The new head of the caretaker government Dr Fakruddin Ahmed who incidentally, worked for a long time in the World Bank, formed an interim government under his leadership consisting a Council of Advisors of 11 new members. After assumption of power on January 21 Dr Ahmed gave his first television address to the nation, where hr promised that his government would reconstitute the Election Commission, distribute identity cards to all voters after reconstitutions the voters list, free the administration of all sorts of party interferences, and take steps against corruption. Only after all this was done, would his government arrange for the election, but without ant mention of the time schedule or date for the election. On the contrary Prohibitory Rules and Sanctions under Emergency were declared, on January 26, banning all political activities holding of meetings, rallies and processions. 


Declaring that a state of Emergency can in no way be an alternative to democracy, the Bangladesh Communist Party and the Workers Party of Bangladesh have demanded that the Emergency be lifted forthwith and Election be held as early as possible by preparing a faultless voter list. All Editors of daily newspaper and TV channels have also demanded withdrawal of press censorship immediately. 

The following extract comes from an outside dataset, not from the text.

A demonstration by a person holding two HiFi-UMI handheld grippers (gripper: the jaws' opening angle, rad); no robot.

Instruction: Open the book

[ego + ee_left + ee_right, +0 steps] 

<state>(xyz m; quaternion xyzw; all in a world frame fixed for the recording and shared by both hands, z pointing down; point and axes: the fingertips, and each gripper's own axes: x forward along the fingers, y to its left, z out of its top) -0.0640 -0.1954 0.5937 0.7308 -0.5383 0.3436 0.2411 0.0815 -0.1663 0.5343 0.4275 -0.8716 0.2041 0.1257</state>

Knowledgeable sources hold the opinion that in Bangladesh today, real power is being held by the Armed Forces while a non-military or civilian Caretaker government ostensibly runs the administration. They are also of the opinion that this is according to the advice of the foreign diplomatic missions especially those of the US and the European Union that the Armed Forces of Bangladesh should control everything. An indication of this comes from the speech of the Chief Advisor and the report of the press conferences of some other Advisors that elections in Bangladesh are not going to be held in the near future.